Radical theories, on the other hand, direct attention toward inequality, power, and social structures. In this perspective, social work also becomes a political project.
This tension still exists within contemporary social work.
Is the social worker’s task to help people adapt to society?
Or is the task also to challenge social conditions that create suffering?
Perhaps social work must live within this tension without attempting to remove it completely.
Professional Judgment and Practical Wisdom
In social work, there are rarely ready-made answers.
Two families may appear to have similar problems yet require entirely different forms of help. This is why professional judgment is essential.
Aristotle used the concept of phronesis — practical wisdom — to describe the human capacity to act well in concrete situations. This involves not only technical knowledge, but also judgment.
Perhaps social work is precisely such a field of practice.
The professional social worker must be able to relate to laws, research, and procedures. Yet at the same time, he or she must read situations, understand relationships, and determine what is right here and now.
This makes social work demanding.
But perhaps this is also what makes the field deeply human.
When Theories Become Alive
It is easy to think that theories exist only in books and lectures. Yet theories also live within practice itself.
They live in the way we speak about people.
In the way we define problems.
In the way we understand responsibility, guilt, and help.
A child may be described as “acting out.” But the child may also be understood as frightened, wounded, or unsafe.
A young person may be labeled “resistant.” But perhaps the young person is actually trying to protect their own dignity.
Theories therefore shape not only how we analyze problems. They also shape how people are encountered.
This gives social work a profound ethical responsibility.
Professional Social Work as Work of Hope
Many who work in social work encounter people in the most difficult moments of life. One encounters addiction, violence, loneliness, psychological pain, and hopelessness. Over time, this can also affect the helper.
This is why social workers need not only methods, but also reflection.
They need places where experiences can be thought through. Places where one can question one’s own reactions, one’s own power, and one’s own understanding.
Perhaps this is one reason why social work can never be reduced to technique alone.
For behind every theory lies a view of human beings.
And behind every method lies the question of how we wish to encounter other people.
Professional social work perhaps does not begin primarily in manuals.

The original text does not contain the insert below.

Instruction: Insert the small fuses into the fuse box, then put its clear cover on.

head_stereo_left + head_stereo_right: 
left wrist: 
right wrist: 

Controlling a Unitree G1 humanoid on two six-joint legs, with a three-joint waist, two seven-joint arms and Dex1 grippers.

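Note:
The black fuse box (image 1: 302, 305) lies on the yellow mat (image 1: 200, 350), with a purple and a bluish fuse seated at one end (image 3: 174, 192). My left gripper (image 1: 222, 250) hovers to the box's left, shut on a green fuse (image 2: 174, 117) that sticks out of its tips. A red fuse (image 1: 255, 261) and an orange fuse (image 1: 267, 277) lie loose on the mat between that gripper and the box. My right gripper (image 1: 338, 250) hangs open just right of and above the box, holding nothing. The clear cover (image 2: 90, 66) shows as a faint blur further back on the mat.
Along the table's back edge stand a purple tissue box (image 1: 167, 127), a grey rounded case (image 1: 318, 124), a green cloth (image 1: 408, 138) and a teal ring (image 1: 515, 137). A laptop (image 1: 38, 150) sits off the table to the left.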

Perhaps it begins in the quiet realization that human beings can never fully be reduced to diagnoses, categories, or cases.

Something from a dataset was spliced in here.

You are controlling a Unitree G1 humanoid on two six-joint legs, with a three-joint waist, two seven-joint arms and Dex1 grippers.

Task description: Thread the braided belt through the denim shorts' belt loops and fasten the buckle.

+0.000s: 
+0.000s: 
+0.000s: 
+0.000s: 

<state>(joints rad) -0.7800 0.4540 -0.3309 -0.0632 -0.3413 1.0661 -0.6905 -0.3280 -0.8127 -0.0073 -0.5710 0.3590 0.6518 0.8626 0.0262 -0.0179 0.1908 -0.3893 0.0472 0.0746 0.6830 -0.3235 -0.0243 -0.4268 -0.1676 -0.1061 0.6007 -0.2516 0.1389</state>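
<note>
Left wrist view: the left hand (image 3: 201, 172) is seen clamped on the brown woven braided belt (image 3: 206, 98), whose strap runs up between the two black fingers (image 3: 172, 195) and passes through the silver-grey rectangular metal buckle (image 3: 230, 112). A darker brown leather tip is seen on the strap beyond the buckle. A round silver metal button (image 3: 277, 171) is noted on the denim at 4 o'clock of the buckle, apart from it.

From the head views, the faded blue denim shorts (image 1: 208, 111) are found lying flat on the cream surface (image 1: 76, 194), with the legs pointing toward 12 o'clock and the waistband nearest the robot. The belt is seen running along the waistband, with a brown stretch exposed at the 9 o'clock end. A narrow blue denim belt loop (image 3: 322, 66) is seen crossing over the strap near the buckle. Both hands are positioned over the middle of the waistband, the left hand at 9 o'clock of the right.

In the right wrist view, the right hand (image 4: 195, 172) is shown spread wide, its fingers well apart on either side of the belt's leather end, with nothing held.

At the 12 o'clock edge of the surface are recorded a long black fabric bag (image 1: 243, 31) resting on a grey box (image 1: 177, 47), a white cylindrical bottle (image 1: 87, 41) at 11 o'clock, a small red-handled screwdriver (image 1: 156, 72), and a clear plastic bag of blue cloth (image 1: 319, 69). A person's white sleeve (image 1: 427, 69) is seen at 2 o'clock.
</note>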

And perhaps this is precisely why social work still requires theory, judgment, and human presence.
For helping another person is not only about solving a problem.
It is also about encountering a life.
References
Aristotle. (2004). Nicomachean ethics (R. Crisp, Trans.). Cambridge University Press. (Original work published ca. 350 BCE)
Howe, D. (1987). An introduction to social work theory. Gower Publishing.
Kuhn, T. S. (1996). The structure of scientific revolutions (3rd ed.). University of Chicago Press.
Payne, M. (2020). Modern social work theory (5th ed.). Oxford University Press.
Richmond, M. (1917). Social diagnosis. Russell Sage Foundation.
Thomassen, M. (2006). Science, knowledge and practice: Philosophy of science for health and social professions. Gyldendal Akademisk.
Aadland, E. (2018). And I look at you … Philosophy of science in health and social professions (4th ed.). Universitetsforlaget.
For helping another person
is not only about solving a problem.
It is also about encountering a life.